Very nice meal there!!
Fresh is best!!


----------



## Nodds (Feb 28, 2007)

Hey Josh, if you get the chance put Baffel creeck on your should fish list and check out some of the close in reefy spots just off Rules beach ( one of the best beaches ive ever seen )
Hpoe you get that mackrel soon


----------



## Guest (Sep 16, 2007)

Baffel creek sounds interesting - where is it exactly Nodds?


----------



## hairymick (Oct 18, 2005)

Jush, The Baffle is about half way between Bundaberg and 1770. you can drive direct to 1770 from Bundaberg without going near the Bruce Highway.

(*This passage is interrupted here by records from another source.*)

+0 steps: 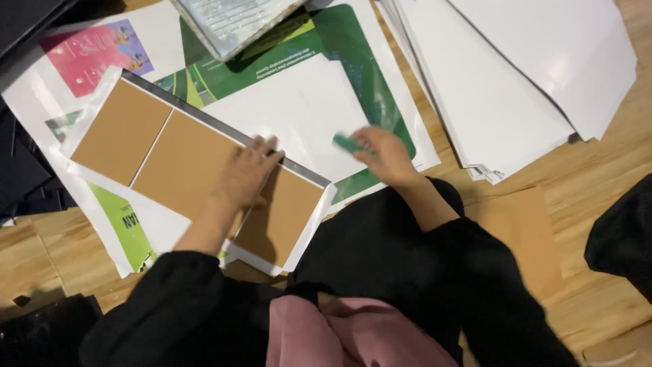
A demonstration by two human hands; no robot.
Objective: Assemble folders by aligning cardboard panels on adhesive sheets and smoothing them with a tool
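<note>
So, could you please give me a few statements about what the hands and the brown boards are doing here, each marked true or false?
1. The left hand presses flat on the brown boards. True.
2. The right hand is empty. False: it grips a small green tool.
3. Three brown boards lie side by side on a white sheet. True.
4. The stack of white sheets lies under the left hand. False: it lies off to the right, on the wooden floor.
5. The right hand rests on the brown boards. False: it is over the white sheet beside them.
</note>
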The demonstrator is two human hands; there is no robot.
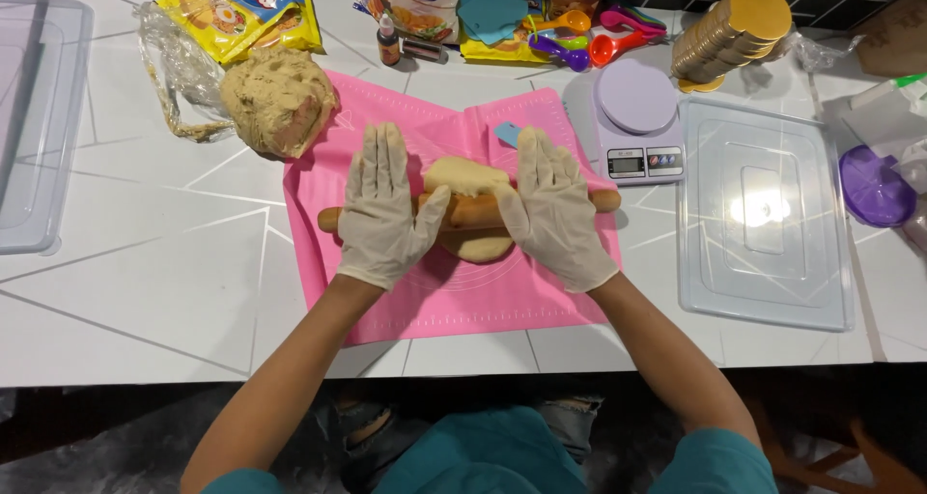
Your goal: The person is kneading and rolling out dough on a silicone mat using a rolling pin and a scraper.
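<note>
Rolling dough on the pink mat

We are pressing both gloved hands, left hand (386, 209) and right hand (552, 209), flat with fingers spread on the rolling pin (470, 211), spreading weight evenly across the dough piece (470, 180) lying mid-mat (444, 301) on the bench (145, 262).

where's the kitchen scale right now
In the head view, the kitchen scale sits on the table just off the pink mat's upper right corner, beyond the right hand and left of the clear plastic lid.
</note>
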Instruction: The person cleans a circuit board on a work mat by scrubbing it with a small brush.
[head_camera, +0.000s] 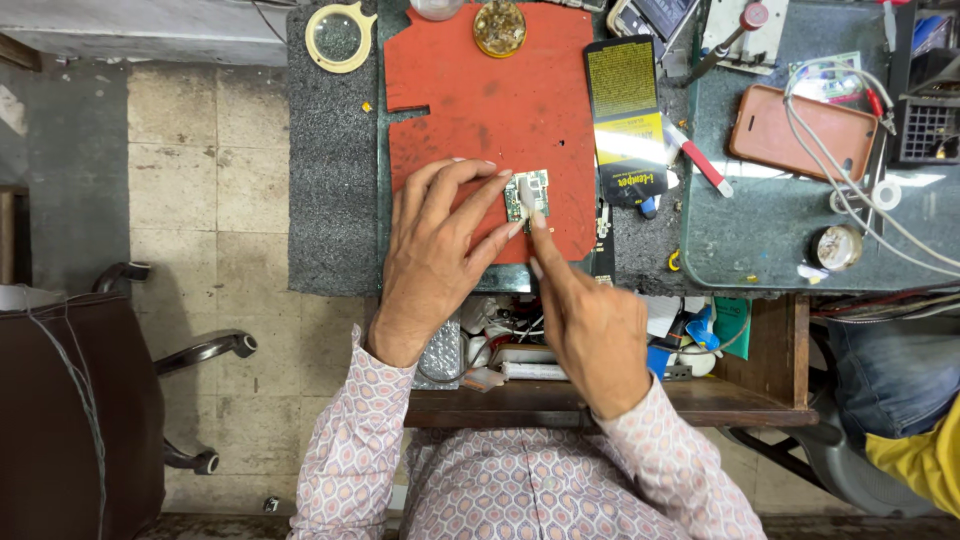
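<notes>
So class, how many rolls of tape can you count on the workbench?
2: a wide yellowish tape roll at the bench's top left corner, a small white tape roll at the right beside the cables. Others may be hidden.

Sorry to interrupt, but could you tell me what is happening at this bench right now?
A person in a patterned shirt works on a small circuit board lying on a red mat. The left hand steadies the board with its fingertips, while the right hand touches its lower edge with one finger. A phone lies aside, untouched.
</notes>
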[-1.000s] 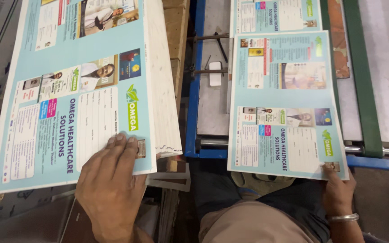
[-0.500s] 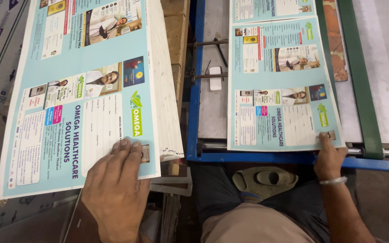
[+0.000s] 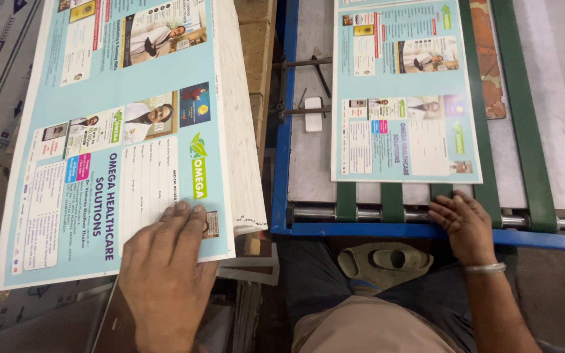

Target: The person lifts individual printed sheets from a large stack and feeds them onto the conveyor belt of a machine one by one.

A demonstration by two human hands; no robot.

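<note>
Sheets in a thick stack (image 3: 237, 131), light blue and printed with small portraits and text blocks, fill the left half of the view; the stack's far end and left corner run out of frame, and its white layered edge shows along the right side. Right of the stack stands a blue-framed feed table (image 3: 281, 131) with a grey bed, green belts (image 3: 513, 131) and a steel roller (image 3: 315, 212) at its near edge; its far end and right side are cut off too. On that bed lies a single printed sheet (image 3: 403, 98) of the same kind, with another beyond it mostly out of view. The left hand (image 3: 165, 274) lies flat, fingers spread, pressing the near right corner of the stack's top sheet, and it hides a part of the print there. The right hand (image 3: 467, 225), wearing a metal bangle (image 3: 484, 268), rests open on the table's near rail, just short of the single sheet and apart from it. Below the table, between the person's legs, a sandal (image 3: 387, 258) sits on the floor, partly hidden in shadow.
</note>
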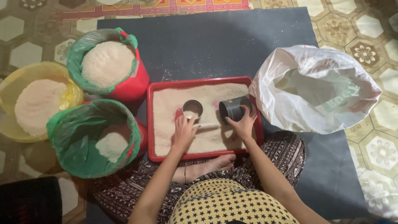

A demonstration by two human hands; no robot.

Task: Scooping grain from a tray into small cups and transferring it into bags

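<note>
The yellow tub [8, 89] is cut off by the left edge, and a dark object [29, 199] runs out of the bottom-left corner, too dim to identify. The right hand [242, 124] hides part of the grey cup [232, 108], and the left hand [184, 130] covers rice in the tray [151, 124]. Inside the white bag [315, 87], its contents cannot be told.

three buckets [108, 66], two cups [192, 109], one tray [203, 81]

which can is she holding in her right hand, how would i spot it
Find the red tray of white grain on the dark mat. Two cans sit in it; the right hand grips the dark grey can tipped on its side, unlike the upright shiny can.
</note>
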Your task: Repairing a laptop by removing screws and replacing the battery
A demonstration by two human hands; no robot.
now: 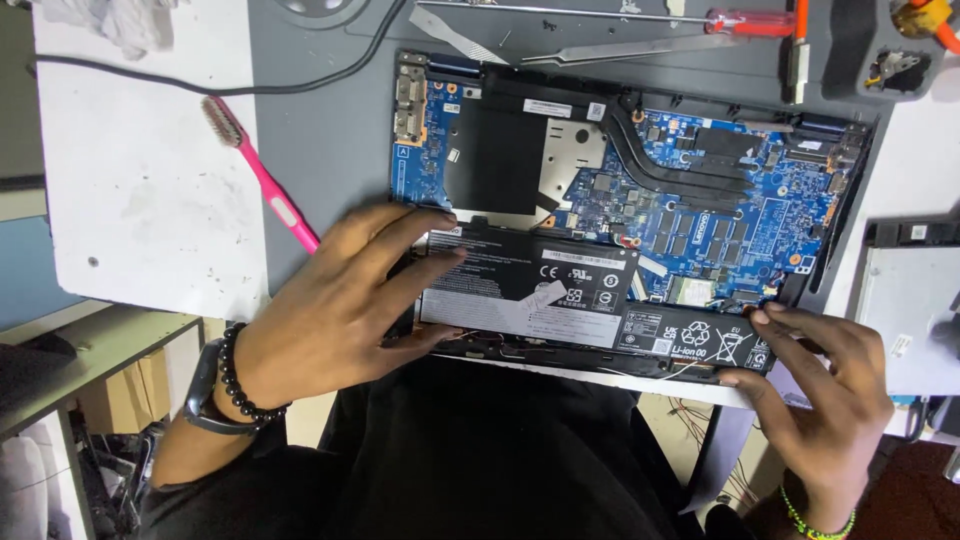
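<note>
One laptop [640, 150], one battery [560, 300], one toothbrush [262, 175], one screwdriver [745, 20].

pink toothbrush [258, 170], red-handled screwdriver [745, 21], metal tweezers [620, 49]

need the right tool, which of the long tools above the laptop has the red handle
The screwdriver at the top right has the red handle; the tweezers just below it are bare grey metal.
</note>
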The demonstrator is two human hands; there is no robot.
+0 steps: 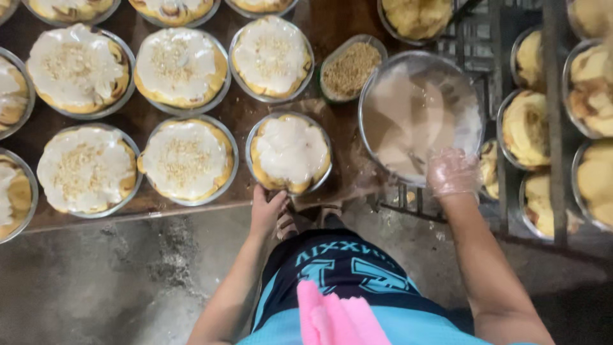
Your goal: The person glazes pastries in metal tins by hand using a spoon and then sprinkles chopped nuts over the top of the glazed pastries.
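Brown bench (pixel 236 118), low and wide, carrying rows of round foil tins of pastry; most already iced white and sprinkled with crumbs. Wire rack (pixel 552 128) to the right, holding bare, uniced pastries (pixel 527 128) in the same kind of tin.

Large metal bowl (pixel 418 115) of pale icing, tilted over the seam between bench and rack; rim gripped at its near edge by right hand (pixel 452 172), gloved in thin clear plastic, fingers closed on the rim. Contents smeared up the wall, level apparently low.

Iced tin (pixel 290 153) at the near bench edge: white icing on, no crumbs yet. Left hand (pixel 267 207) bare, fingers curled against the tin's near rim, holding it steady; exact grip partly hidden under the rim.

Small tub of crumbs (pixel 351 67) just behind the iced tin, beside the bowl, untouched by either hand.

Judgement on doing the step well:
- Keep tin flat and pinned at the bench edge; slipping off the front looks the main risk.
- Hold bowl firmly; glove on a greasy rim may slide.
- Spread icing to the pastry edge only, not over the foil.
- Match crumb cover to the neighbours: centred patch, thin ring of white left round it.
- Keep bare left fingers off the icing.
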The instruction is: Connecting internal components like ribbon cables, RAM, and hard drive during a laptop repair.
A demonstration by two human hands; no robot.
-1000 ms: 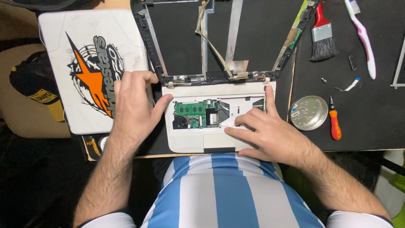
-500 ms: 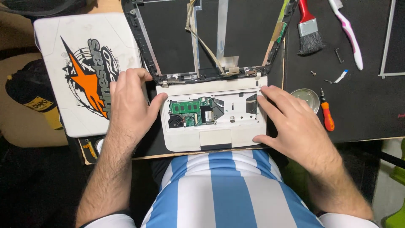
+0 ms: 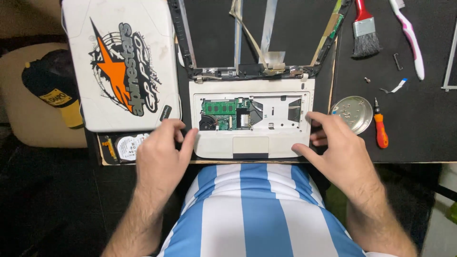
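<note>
A small white laptop base [image 3: 251, 144] lies opened up at the table's near edge, its green circuit board [image 3: 220, 107] and metal frame exposed. The bare black screen frame [image 3: 259, 38] with loose ribbon cables stands behind it. My left hand [image 3: 162, 159] rests at the base's left front corner, fingers spread, thumb against the edge. My right hand [image 3: 340, 150] touches the right front corner with thumb and fingertips. Neither hand holds a tool.
A white lid with an orange star sticker [image 3: 121, 62] lies to the left, a hard drive [image 3: 124, 145] below it. To the right lie a round metal dish with screws [image 3: 352, 113], an orange screwdriver [image 3: 381, 131], a brush [image 3: 365, 31] and a pink-white toothbrush [image 3: 409, 38].
Both hands have slid off the top of the laptop base outward and toward me, now at its front corners. The open interior is uncovered.
</note>
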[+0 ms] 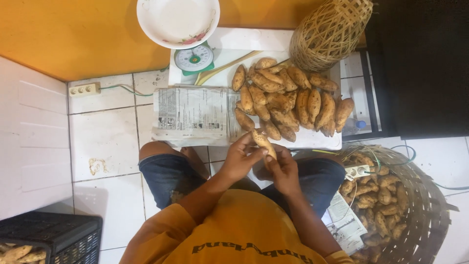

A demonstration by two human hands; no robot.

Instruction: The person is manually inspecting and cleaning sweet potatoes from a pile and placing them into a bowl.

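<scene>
I sit on the tiled floor holding one tan, speckled tuber (pixel 263 143) upright in front of me. My left hand (pixel 239 157) grips its left side with the fingers curled around it. My right hand (pixel 282 168) closes on its lower end from the right. Just beyond my hands a pile of several similar tubers (pixel 288 100) lies on a white board (pixel 320 141). A round woven basket (pixel 425 205) at my right knee holds more tubers.
Folded newspaper (pixel 193 115) lies left of the pile. A kitchen scale with a white plate (pixel 178 19) stands behind it. A tipped woven basket (pixel 332 32) is at the back right, a power strip (pixel 84 89) at left, a black crate (pixel 58 237) at bottom left.
</scene>
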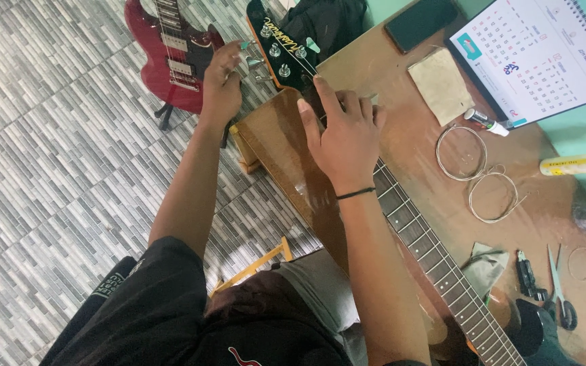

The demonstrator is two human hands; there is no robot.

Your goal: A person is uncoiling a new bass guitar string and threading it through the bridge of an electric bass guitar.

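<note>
— What's hidden on the black headstock (281,42)?
— Its lower end, under the right hand (342,135); the guitar body is cut off at the frame's bottom edge.
— And the hands?
— The left hand (222,78) pinches a tuning peg (247,47) on the headstock's left edge. The right hand's fingers are spread, pressing the strings just below it.
— Its look?
— Glossy black, silver pegs, lying over the brown table (408,142) corner.

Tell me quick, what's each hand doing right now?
Left hand: closed on a metal tuning peg of the black guitar headstock.
Right hand: open, fingers pressing near the nut.
</note>
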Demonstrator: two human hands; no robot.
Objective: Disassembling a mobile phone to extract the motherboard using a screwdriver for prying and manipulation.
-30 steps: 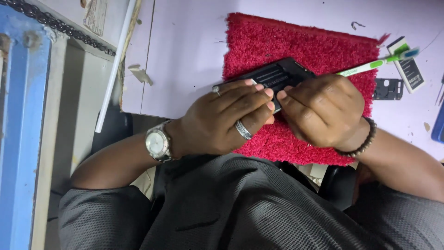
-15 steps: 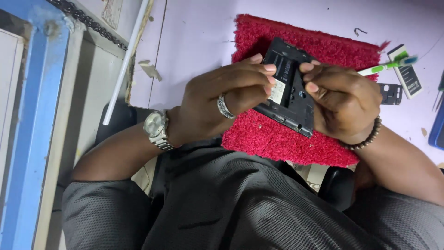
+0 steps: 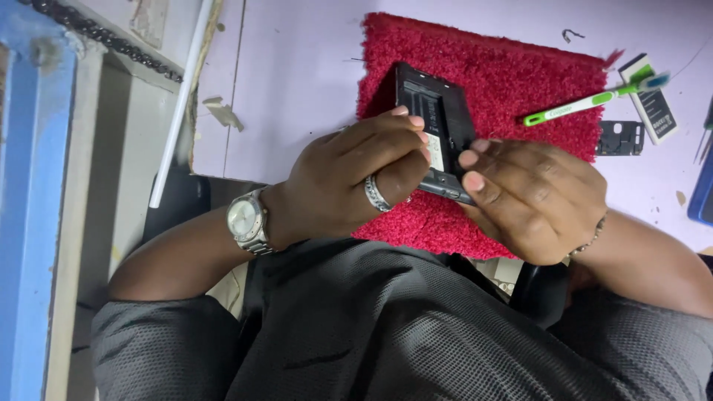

Baffle Creek is on the way. To access the crek, and to get accommodation, I would ecomment Winfield. rules Beach has a shop and that is about all. I don't think camping is allowed but is allmost right at the mouth of the Baffle. Could be well worth a look.

Miva, just north from Bundaberg at the mouth of the Kolan river, i think, might also be worth checking out.


----------



## varp (Sep 12, 2005)

I just wish you lot would stop making the area sound so friggin good. It's getting me thinking about a sea change and with the landlord here giving me the tom tits ........ :? :? :?

I just put the notion to The Handbrake and no points for guessing why I call her that. Ah well. That's that then...... 

Nice fish there Josh and hope you crack it for a good mackeral.


----------



## Guest (Sep 16, 2007)

Varp, bring her here for a holiday and then stand back and watch the handbrake fail completely. One doesn't need to be a kayak fishermen to appreciate this place. Whales, dolphins, dugongs and sea turtles half the length of your yak, all in what appears to be perennially calm waters. You know how much I love the prom, but a week spent here has made me rethink my intentions of returning to Victoria to live. Actually, Iluka had a similar effect, as I suspect 1770, Exmouth and a few other places will to. My son would be the only reason I'd return to Vic for good, but my ex-handbrake would stop a freight train with her current mindset and unless that changes, I'd be better off settling in a place like this just to provide the ideal holiday destination for him.

In any case, chalk it up for a holiday - you won't be disappointed. That I can guarantee.


----------



## varp (Sep 12, 2005)

You are soooo right there Josh. I love turtle on the plate any which way they come and I'm busting to get the fangs into some beach baked dugong. 

It's pencilled in for next Sept/October though the way my enthusiasm is running at the moment that's too friggin far off. Been doing the google earth thingy today where you run the mouse up and down the channels, around the pier, and then on to a quiet corner in the lee of Fraser Island for a break and maybe a kip under the stars...... Got this fierce desire to bugger off at the moment despite the start of the snapper season and a pocket full of shiny new HB's for a feed of flatties out of PPB.

The Prom is pretty bloody good though and I'm keen as to start mapping out some hotspots. Also looking forward to having a go at some of the kingies and maybe the small blues and makos that hang out there later on in the season too. I'll be there every second weekend from now on so stay tuned and if you keep these reports coming, don't be surprised if you get a tap on the Rav's window one day soon!


----------